**Try it**
With the pictures removed, please write out every line below exactly as given.

== Segment start ==

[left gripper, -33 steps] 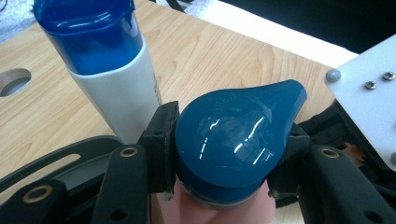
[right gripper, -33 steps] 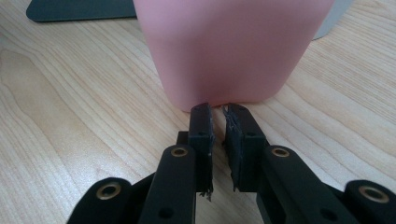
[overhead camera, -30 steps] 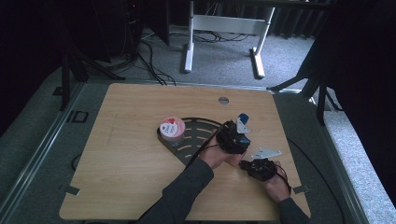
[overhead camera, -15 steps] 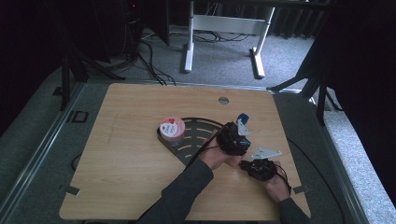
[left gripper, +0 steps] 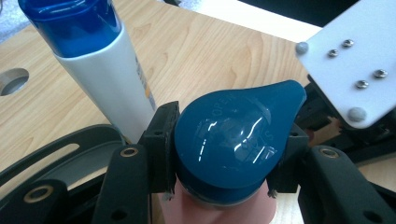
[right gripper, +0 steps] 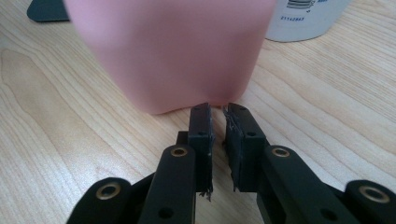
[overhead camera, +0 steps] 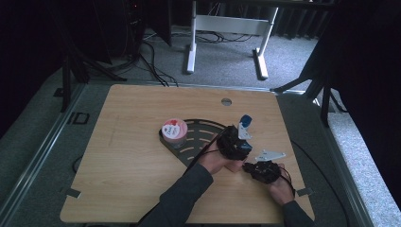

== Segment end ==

**Solved problem**
[left gripper, -33 steps] 
[right gripper, -33 steps] 
[overhead camera, -30 steps] 
[overhead camera, -15 steps] 
[left gripper, +0 steps] 
[right gripper, +0 steps] 
[overhead camera, +0 steps] 

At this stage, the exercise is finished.